A unit of computation used inside graph assets. Can be used as a bare decorator or with parameters.

import rivers as rs

@rs.Task
def my_task(data):
    return transform(data)

@rs.Task(name="custom_name", tags=["slow"])
def another_task(data):
    return heavy_transform(data)

Parameters:

Parameter Type Default Description
name str \| None None Task name. Defaults to function name.
tags list[str] \| None None Tags for categorization.
partitions_def PartitionsDefinition \| None None Partition definition for partitioned tasks.
partition_mapping dict[str, PartitionMapping] \| None None Mapping from dependency name to partition mapping strategy.
io_handler BaseIOHandler \| str \| None None IO handler for persisting the task's output.

Properties:

Property Type Description
name str \| None Task name (defaults to the wrapped function name).
tags list[str] \| None Tags propagated to runs that include this task.
is_async bool True when the wrapped function is a coroutine function.

When called inside an Asset.from_graph() body, a Task records itself into the composition graph and returns an InvokedNodeOutput instead of executing.

Partitioning:

Tasks support the same partitioning features as assets:

parts = rs.PartitionsDefinition.static_(["a", "b", "c"])

# Partitioned task — receives PartitionContext during execution
@rs.Task(partitions_def=parts)
def process(context: rs.AssetExecutionContext, source: str) -> str:
    return f"processed-{context.partition_key}"

# Unpartitioned task depending on partitioned asset via AllPartitions
@rs.Task(partition_mapping={"source": rs.PartitionMapping.all_partitions()})
def aggregate(source: int) -> int:
    return source + 1

BashTask

A task that runs a shell command natively in Rust via std::process::Command. No Python subprocess overhead.

import rivers as rs

# Shell command (interpreted by sh -c)
greet = rs.BashTask(name="greet", command="echo hello")

# Command as list (no shell interpretation)
build = rs.BashTask(name="build", command=["make", "build"])
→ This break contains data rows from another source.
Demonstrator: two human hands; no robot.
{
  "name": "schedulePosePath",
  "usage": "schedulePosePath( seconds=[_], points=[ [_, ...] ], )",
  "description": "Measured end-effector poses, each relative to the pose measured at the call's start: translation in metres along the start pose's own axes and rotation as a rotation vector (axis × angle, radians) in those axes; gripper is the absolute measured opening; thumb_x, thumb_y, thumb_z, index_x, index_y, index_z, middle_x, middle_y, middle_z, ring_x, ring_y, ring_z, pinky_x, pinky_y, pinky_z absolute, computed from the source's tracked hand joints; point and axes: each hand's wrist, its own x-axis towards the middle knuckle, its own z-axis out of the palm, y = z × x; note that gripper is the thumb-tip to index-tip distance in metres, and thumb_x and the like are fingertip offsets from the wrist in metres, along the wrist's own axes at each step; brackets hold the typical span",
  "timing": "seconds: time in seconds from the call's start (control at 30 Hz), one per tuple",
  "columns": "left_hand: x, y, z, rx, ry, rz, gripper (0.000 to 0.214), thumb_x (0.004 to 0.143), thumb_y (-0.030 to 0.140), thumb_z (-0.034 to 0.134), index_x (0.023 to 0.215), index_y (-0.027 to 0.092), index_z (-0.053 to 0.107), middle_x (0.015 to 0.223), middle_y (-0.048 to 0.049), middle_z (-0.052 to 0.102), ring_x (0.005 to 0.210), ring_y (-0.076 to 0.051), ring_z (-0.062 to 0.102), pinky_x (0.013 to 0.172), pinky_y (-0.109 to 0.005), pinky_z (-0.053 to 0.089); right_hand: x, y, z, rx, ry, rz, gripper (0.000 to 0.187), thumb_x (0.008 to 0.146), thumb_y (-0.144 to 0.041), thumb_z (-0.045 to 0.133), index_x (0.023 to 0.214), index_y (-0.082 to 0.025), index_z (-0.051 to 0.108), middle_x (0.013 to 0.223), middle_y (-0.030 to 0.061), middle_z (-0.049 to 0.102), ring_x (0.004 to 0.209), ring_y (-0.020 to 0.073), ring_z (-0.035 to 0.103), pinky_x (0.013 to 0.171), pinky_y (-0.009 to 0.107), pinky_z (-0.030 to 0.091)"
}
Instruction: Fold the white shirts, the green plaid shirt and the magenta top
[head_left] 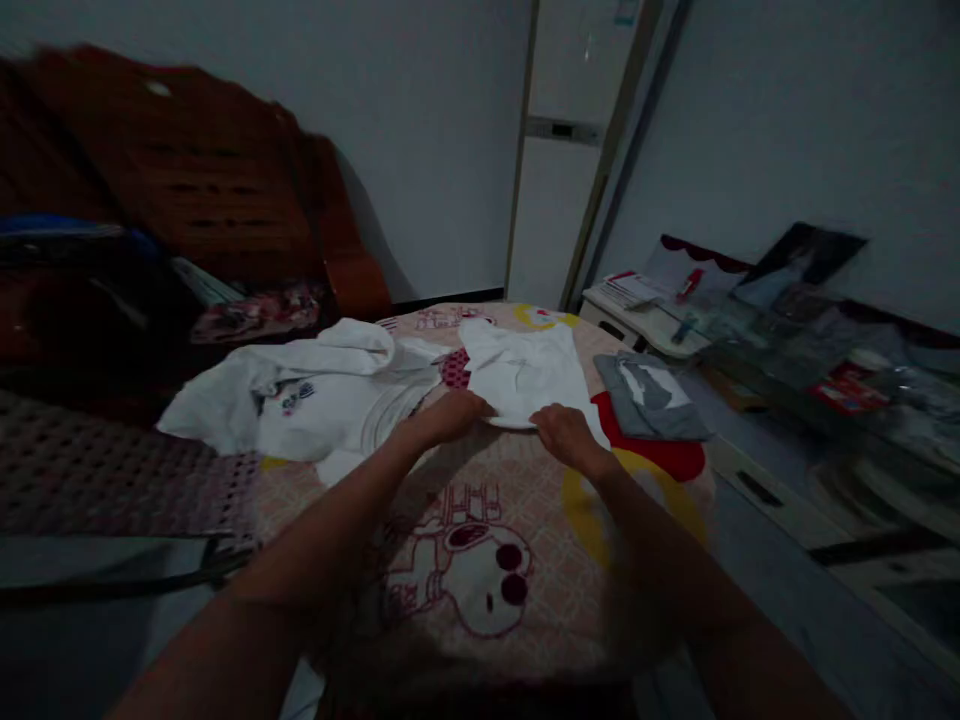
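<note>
- Left: rumpled white garment (322, 415) on tablecloth (559, 530).
- Left hand (459, 412): pinching near edge of white cloth (525, 375).
- Centre: white cloth, spread on far side of both hands; neither clearly nearer; long axis unclear.
- Right hand (564, 434): pinching same edge.
- Right: folded grey garment (626, 405).

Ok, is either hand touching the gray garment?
No, the left hand and right hand hold the middle white garment, while the gray garment lies untouched to their right.
</note>
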Motion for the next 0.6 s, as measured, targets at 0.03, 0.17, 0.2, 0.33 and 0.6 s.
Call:
schedulePosePath(
  seconds=[0.03,0.17,0.2,0.33,0.6],
  points=[
    [-0.009,-0.003,0.0,-0.016,-0.029,0.025,0.053,0.08,-0.002,0.047,0.116,0.021,0.077,0.096,-0.0105,0.079,0.088,-0.019,0.073,0.082,-0.026,0.052,-0.004,-0.005,0.0,0.017,-0.026,-0.044,0.034,0.097,-0.017,0.042,0.117,-0.016,0.069,0.113,0.014,0.072,0.108,0.0252,0.064,0.085,0.032,0.044],
    [-0.04,-0.006,0.003,-0.092,-0.12,0.117,0.06,0.075,-0.006,0.048,0.114,0.029,0.078,0.096,-0.004,0.08,0.089,-0.018,0.073,0.084,-0.025,0.052,-0.018,-0.019,0.0,0.066,-0.12,-0.182,0.029,0.096,-0.02,0.047,0.111,-0.018,0.072,0.111,0.0122,0.074,0.102,0.024,0.066,0.084,0.031,0.043],
    [-0.045,-0.006,0.005,-0.113,-0.135,0.136,0.06,0.074,-0.006,0.05,0.112,0.031,0.078,0.096,-0.0027,0.08,0.089,-0.018,0.073,0.084,-0.025,0.051,-0.021,-0.02,0.001,0.073,-0.143,-0.205,0.028,0.095,-0.021,0.048,0.11,-0.018,0.072,0.11,0.0118,0.074,0.102,0.0241,0.066,0.083,0.031,0.042],
    [-0.05,0.0,0.014,-0.177,-0.169,0.147,0.053,0.072,-0.004,0.057,0.103,0.031,0.081,0.088,-0.003,0.08,0.082,-0.019,0.073,0.079,-0.026,0.051,-0.028,-0.018,0.008,0.095,-0.186,-0.257,0.028,0.092,-0.021,0.053,0.11,-0.018,0.074,0.109,0.0115,0.074,0.1,0.0241,0.065,0.083,0.032,0.042],
    [-0.049,0.01,-0.002,-0.188,-0.343,0.181,0.03,0.07,0.011,0.073,0.094,0.027,0.082,0.081,-0.0031,0.079,0.073,-0.02,0.071,0.068,-0.026,0.049,-0.034,-0.017,0.014,0.351,-0.223,-0.36,0.024,0.086,-0.024,0.061,0.103,-0.016,0.077,0.098,0.009,0.076,0.083,0.0196,0.066,0.074,0.028,0.042]
  ],
)
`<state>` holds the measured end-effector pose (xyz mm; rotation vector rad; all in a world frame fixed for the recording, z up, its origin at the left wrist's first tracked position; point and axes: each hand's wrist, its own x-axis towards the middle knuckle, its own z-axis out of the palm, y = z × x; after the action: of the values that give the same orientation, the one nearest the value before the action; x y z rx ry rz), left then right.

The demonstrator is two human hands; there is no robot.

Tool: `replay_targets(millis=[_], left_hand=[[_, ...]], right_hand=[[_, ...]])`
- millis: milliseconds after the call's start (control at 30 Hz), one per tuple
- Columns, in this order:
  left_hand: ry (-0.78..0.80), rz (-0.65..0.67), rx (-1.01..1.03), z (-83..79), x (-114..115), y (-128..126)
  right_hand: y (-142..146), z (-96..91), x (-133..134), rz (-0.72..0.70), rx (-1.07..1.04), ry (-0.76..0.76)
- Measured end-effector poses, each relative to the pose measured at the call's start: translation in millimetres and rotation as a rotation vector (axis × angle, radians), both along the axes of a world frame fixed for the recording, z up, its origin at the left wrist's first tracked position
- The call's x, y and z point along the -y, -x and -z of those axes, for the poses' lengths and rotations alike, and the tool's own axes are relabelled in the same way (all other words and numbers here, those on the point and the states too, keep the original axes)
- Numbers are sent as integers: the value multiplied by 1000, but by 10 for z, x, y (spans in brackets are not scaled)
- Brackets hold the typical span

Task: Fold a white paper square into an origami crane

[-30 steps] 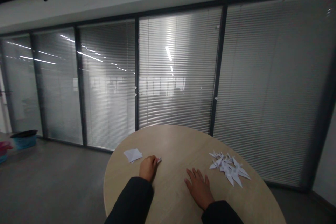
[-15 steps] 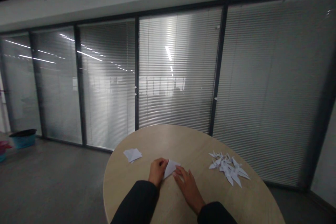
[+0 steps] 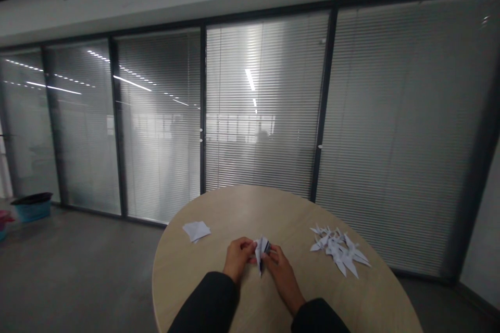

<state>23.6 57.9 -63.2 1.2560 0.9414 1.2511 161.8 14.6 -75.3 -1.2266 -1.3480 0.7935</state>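
My left hand (image 3: 238, 257) and my right hand (image 3: 282, 272) are close together above the middle of the round wooden table (image 3: 187, 281). Between them, both hands pinch a narrow folded white paper (image 3: 258, 252) held upright, with dark marks showing on its folds. Its lower part is off the table, and my fingers hide part of it. Right of my right hand lies a heap of several pointed paper origami figures (image 3: 339, 252), likely cranes. Left of my left hand lies a small stack of flat white paper (image 3: 196, 230), untouched.
Behind the table runs a glass partition with closed blinds (image 3: 265, 109). A blue basin with a dark rim (image 3: 31, 209) stands on the grey floor at far left, with something pink (image 3: 2, 218) beside it. The table edge curves around the front.
My hands have come together and raised the paper off the table. It now stands narrow and upright between them, instead of lying flat as a triangle under my fingers.
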Motion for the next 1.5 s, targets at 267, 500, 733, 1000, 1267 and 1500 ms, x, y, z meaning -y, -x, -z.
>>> replay_targets(millis=[267, 500, 733, 1000, 1267, 1500], left_hand=[[9, -69, 13, 4, -31, 45], [91, -52, -6, 41, -46, 115], [125, 17, 70, 100, -66, 142], [151, 216, 149, -19, 23, 213], [56, 257, 148, 61, -48, 201], [80, 246, 149, 87, -81, 240]], right_hand=[[-123, 38, -74, -60, -98, -71], [-199, -1, -55, -2, -211, -49], [-198, -33, -40, -80, -258, 30], [-118, -123, 28, -187, -218, 23], [-89, -87, 41, -201, -75, -16], [-106, -47, 82, -121, 337, -296]])
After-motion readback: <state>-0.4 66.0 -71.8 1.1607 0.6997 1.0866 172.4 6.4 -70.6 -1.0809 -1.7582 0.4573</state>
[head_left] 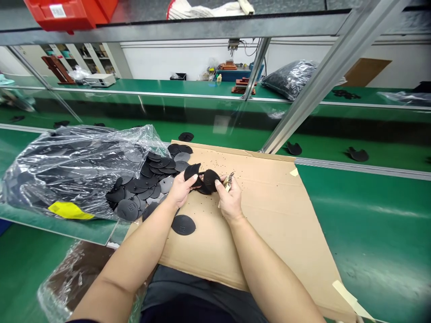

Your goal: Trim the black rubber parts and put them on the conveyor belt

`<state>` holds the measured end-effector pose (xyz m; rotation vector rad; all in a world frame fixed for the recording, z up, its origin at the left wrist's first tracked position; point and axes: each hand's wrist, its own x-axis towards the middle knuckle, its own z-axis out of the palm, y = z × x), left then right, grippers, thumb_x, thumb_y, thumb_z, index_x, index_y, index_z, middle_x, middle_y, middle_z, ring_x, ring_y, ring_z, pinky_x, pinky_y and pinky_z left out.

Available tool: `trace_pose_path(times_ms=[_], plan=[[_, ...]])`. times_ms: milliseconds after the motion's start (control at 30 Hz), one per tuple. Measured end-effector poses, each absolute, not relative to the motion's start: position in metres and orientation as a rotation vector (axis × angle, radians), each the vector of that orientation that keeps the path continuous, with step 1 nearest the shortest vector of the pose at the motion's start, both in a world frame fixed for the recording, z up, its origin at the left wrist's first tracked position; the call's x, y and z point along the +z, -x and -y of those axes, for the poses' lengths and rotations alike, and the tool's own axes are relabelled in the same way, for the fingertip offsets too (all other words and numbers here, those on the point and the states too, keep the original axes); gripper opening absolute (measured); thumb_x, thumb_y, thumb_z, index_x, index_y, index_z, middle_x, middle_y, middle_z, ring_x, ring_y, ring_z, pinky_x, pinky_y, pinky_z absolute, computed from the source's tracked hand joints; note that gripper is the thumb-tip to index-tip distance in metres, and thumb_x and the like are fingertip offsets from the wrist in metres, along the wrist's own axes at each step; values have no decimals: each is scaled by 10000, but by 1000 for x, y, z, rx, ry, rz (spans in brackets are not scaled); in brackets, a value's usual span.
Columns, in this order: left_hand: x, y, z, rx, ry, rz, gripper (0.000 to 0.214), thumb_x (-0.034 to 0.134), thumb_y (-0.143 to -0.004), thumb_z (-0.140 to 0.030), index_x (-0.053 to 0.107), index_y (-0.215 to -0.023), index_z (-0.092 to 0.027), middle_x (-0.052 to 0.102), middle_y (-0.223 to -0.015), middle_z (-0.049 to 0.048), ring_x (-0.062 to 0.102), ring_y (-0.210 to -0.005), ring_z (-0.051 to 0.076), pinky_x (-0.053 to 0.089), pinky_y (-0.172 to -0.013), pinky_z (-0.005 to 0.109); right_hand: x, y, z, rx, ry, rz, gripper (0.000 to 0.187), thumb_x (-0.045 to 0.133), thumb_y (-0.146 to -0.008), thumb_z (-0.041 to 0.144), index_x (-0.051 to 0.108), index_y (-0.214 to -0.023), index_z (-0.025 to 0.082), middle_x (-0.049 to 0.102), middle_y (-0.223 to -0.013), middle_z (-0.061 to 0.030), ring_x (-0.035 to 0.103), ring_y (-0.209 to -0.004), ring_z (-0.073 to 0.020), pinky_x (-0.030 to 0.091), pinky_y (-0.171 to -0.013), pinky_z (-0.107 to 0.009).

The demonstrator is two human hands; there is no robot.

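Observation:
My left hand (179,192) is closed on black, thin, rounded pieces (191,172), thumb on top. My right hand (230,201) pinches the edge of a black disc-shaped piece (210,180) that meets those in the left. Tucked in the right fingers is a small metal tool (229,181); its kind I cannot make out. Both hands are above a cardboard sheet (276,224) sprinkled with tiny black bits. One black oval disc (183,224) lies flat below the hands. A heap of similar black discs (148,186) spills out at left, partly behind my left forearm.
A clear plastic bag (77,161) full of black discs, with a yellow label (70,210), lies left. Behind the cardboard, a green conveyor belt (215,121) carries scattered black pieces. A metal post (313,89) slants at right. Overhead, a shelf holds a red bin (70,13).

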<state>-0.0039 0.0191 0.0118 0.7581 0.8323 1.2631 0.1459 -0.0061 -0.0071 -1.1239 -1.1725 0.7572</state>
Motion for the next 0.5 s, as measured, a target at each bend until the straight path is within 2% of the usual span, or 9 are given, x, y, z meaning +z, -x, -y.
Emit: trace_pose_path(times_ms=[133,267,500], plan=[[7,2,-16,1190,-879,-746,398,785,-662,-326,673,-1000,-146,708,-933,80,663,-861,204,528,-798,356,-7,-144,6,788,1146,1154,187,578,-803,373,504,-843,206,475,-702,34,429,-597,-110,415,-613,-253],[1,2,-16,1203,-1024,-779,376,780,-674,-282,683,-1005,-134,704,-973,88,648,-911,206,494,-893,373,-6,-142,8,781,1169,1196,200,590,-801,385,515,-838,204,482,-692,34,421,-586,-109,416,-614,-259],[2,1,-15,1241,-1063,-857,381,810,-620,-249,693,-964,-134,701,-949,82,643,-870,201,510,-855,361,-9,-137,9,770,1185,1160,239,581,-822,433,517,-823,202,472,-674,41,425,-589,-106,408,-601,-251]])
# With environment and working directory
deploy = rs.BashTask(
    name="deploy",
    command="./deploy.sh",
    env={"STAGE": "prod"},
    cwd="/app",
)

result = greet()  # "hello"

Parameters:

Parameter Type Default Description
name str required Task name.
command str \| list[str] required Shell command string or argv list.
env dict[str, str] \| None None Additional environment variables.
cwd str \| None None Working directory.
tags list[str] \| None None Tags for categorization.
partition_mapping dict[str, PartitionMapping] \| None None Mapping from dependency name to partition mapping strategy.
io_handler BaseIOHandler \| str \| None None IO handler for persisting the task's output.

Properties:

Property Type
name str
command str \| list[str]
env dict[str, str] \| None
cwd str \| None
tags list[str] \| None

Behavior:

  • command: str runs through sh -c (shell interpretation, pipes, etc.)
  • command: list[str] runs directly via exec (no shell)
  • Returns stdout as a string (trailing newline stripped)
  • Raises OSError on non-zero exit code with stderr in the message
  • Works inside Asset.from_graph() composition context

TaskExecutionContext

A lightweight execution context for tasks. Similar to AssetExecutionContext but without asset-specific fields (kinds, group, code_version, metadata, output metadata).

import rivers as rs

@rs.Task(tags=["etl"])
def my_task(context: rs.TaskExecutionContext, source: int) -> str:
    context.log.info(f"Running task {context.task_name}")
    return f"processed: {source}"

# With partitions
parts = rs.PartitionsDefinition.static_(["a", "b"])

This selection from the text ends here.